Instructions for the task >>
Find the line in the data below that contains "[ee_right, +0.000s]". Return that line and all the lines after it, unchanged.

-.-.-

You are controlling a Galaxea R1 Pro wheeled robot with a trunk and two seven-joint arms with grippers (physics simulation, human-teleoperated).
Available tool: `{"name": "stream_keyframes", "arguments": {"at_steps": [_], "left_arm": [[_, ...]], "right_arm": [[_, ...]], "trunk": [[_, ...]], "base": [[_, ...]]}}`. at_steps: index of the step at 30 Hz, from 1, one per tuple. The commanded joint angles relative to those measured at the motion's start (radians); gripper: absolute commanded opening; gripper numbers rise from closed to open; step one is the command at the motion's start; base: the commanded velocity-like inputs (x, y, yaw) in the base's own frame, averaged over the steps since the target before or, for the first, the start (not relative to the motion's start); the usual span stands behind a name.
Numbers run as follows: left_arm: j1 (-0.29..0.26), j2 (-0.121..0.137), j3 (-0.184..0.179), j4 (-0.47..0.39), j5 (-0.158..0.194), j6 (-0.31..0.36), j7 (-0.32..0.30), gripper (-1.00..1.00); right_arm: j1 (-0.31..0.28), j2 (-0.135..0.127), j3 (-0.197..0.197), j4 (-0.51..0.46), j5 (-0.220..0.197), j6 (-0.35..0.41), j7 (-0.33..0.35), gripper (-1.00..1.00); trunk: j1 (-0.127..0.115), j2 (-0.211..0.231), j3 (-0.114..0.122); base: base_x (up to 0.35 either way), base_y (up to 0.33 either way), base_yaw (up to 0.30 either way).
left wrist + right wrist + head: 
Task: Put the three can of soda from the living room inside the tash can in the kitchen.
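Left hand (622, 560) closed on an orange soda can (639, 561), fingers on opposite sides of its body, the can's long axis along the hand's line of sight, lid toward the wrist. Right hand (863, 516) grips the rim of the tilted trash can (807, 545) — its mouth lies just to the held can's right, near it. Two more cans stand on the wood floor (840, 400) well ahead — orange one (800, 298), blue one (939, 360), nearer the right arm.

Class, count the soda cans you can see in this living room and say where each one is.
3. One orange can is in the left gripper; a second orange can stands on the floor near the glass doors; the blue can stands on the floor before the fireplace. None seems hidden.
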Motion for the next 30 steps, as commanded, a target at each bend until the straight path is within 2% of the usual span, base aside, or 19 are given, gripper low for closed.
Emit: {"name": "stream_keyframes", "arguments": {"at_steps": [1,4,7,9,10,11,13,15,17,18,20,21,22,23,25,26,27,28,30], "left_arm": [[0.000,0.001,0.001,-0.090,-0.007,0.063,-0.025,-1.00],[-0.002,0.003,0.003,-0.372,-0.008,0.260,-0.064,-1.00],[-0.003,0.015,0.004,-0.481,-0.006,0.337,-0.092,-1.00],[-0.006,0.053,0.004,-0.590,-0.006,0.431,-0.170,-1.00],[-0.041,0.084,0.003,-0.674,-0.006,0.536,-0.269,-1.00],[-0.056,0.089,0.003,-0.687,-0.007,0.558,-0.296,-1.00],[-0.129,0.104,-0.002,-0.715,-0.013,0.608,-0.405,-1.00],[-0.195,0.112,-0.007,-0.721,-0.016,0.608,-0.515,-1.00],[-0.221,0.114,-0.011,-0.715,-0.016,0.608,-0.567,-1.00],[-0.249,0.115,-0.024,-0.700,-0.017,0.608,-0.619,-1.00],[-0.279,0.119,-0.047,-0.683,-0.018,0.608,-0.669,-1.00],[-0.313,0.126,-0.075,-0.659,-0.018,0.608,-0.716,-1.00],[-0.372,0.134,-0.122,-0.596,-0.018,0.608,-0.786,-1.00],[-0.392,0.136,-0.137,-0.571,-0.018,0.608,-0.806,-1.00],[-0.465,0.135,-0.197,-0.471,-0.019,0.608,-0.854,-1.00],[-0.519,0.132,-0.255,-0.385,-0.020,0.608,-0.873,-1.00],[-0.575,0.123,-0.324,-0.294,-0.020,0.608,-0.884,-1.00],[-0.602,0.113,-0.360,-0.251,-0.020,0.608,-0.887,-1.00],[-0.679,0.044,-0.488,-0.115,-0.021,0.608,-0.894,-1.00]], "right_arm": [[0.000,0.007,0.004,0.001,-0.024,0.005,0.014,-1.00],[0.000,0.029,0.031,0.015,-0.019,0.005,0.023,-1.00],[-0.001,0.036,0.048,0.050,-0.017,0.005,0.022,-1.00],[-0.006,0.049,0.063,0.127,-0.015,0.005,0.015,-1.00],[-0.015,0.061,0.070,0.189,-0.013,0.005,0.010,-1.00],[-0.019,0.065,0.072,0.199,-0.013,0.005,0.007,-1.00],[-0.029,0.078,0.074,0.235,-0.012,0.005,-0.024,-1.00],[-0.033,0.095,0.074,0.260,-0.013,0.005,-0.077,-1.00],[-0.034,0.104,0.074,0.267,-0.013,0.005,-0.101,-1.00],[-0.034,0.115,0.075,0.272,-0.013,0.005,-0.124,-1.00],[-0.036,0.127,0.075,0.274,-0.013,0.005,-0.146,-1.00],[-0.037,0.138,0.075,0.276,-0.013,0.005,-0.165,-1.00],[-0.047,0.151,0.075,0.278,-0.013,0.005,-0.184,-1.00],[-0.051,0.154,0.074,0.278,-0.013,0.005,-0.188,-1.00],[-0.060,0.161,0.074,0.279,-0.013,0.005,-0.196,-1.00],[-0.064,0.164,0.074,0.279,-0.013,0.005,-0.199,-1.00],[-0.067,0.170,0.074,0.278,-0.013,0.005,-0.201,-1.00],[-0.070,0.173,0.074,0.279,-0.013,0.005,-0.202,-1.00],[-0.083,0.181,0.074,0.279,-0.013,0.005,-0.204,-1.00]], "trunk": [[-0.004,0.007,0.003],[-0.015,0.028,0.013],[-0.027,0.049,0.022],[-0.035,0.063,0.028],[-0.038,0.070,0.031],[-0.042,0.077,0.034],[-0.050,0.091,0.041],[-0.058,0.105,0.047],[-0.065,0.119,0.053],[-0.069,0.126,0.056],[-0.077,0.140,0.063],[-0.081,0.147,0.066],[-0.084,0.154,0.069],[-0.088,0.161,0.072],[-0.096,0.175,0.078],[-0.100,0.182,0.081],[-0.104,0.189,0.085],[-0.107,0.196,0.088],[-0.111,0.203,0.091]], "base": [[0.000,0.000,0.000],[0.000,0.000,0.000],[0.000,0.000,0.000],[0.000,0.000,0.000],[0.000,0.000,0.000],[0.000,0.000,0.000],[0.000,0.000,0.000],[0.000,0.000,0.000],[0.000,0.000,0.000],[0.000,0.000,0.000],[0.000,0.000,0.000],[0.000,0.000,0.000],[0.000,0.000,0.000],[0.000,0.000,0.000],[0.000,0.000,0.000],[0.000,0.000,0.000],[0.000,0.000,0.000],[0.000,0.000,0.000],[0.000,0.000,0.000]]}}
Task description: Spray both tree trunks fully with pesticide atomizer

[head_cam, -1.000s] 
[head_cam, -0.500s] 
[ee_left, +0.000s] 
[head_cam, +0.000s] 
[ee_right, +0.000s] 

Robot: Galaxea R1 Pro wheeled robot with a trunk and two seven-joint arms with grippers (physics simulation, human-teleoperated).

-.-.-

Exercise output >>
[ee_right, +0.000s] 

Robot: Galaxea R1 Pro wheeled robot with a trunk and two seven-joint arms with grippers (physics simulation, human-teleoperated).

The exercise requires no additional output.